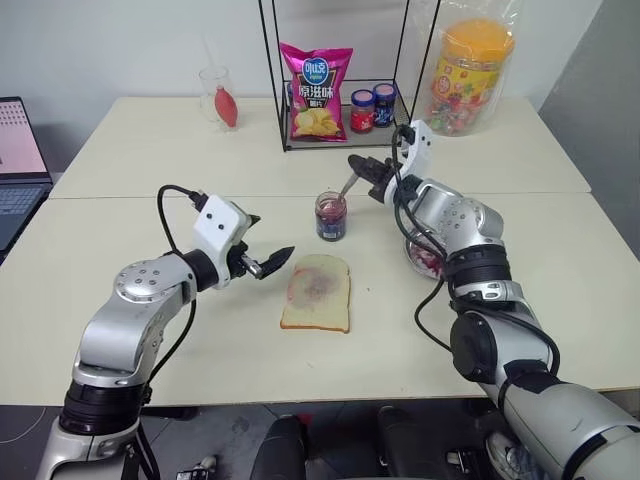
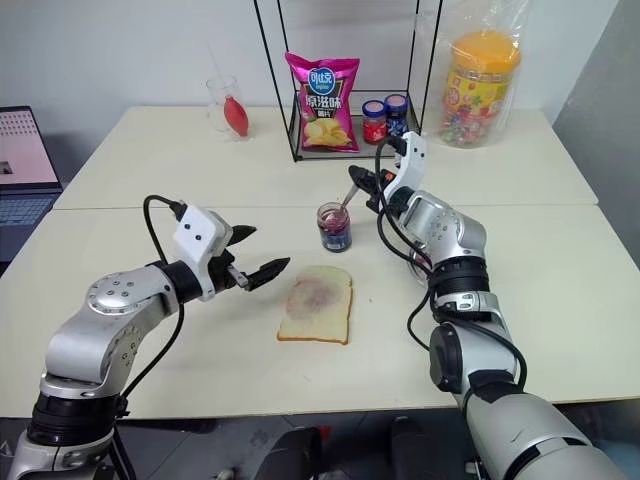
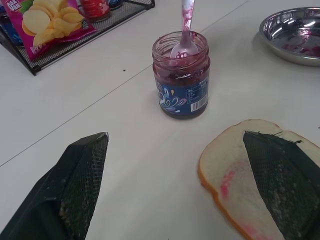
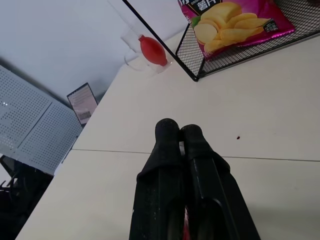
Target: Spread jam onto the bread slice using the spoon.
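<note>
The jam sits in a small clear jar (image 1: pixel 331 216) with a blue label, standing mid-table just behind the bread slice (image 1: pixel 316 292). The bread lies flat and carries a pinkish-purple smear. The spoon (image 1: pixel 347 187) stands tilted with its bowl inside the jar (image 3: pixel 181 75) and its slim handle rising toward the back right. My right gripper (image 1: pixel 358 164) is shut on the top of that handle, above and behind the jar. My left gripper (image 1: pixel 265 241) hovers open just left of the bread with nothing between its fingers (image 3: pixel 80 190).
A steel bowl (image 3: pixel 295 32) smeared with jam sits right of the jar, partly behind my right arm. At the back stands a wire rack (image 1: pixel 340 135) with a chip bag and two small lidded jars. A candy tub (image 1: pixel 468 75) stands back right, a glass (image 1: pixel 217 95) back left.
</note>
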Controlling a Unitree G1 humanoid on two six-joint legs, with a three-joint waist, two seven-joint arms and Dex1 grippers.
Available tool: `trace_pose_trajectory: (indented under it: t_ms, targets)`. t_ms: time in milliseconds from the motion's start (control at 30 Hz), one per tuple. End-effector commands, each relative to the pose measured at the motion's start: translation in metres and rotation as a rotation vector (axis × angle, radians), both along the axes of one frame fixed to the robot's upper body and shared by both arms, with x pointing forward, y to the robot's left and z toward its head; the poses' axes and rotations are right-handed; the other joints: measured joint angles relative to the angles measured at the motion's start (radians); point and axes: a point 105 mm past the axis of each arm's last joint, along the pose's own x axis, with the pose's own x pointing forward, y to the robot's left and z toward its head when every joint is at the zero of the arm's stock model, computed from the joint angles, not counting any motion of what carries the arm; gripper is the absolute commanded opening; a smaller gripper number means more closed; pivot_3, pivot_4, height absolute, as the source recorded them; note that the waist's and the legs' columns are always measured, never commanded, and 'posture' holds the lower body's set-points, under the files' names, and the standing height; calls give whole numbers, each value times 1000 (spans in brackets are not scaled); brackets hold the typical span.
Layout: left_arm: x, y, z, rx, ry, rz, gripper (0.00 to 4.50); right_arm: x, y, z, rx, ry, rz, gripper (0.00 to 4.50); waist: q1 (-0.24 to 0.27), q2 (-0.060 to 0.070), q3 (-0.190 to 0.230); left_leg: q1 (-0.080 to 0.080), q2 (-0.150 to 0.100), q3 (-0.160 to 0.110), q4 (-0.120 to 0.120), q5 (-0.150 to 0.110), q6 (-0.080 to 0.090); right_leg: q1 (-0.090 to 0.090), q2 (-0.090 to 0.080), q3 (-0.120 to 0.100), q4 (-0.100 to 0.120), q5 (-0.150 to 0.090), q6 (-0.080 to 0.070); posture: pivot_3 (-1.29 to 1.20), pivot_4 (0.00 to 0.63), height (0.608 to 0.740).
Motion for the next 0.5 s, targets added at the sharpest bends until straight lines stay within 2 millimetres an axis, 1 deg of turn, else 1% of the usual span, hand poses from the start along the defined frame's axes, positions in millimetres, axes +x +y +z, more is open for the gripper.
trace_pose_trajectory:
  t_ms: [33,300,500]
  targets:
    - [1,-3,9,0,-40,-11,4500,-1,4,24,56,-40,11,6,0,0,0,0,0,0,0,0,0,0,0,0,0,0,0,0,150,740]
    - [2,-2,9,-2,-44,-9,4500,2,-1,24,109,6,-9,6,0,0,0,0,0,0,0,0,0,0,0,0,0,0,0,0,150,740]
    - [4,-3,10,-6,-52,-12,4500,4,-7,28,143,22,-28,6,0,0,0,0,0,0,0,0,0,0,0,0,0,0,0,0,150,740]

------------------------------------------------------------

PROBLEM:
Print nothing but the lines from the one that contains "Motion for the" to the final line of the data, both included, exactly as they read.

YOUR SOLUTION:
Motion for the next 0.5 s, targets added at the sharpest bends until straight lines stay within 2 millimetres an axis, 1 deg of turn, else 1% of the usual span, hand poses from the start along the defined frame's axes, positions in millimetres, axes +x +y +z, more is open for the gripper.
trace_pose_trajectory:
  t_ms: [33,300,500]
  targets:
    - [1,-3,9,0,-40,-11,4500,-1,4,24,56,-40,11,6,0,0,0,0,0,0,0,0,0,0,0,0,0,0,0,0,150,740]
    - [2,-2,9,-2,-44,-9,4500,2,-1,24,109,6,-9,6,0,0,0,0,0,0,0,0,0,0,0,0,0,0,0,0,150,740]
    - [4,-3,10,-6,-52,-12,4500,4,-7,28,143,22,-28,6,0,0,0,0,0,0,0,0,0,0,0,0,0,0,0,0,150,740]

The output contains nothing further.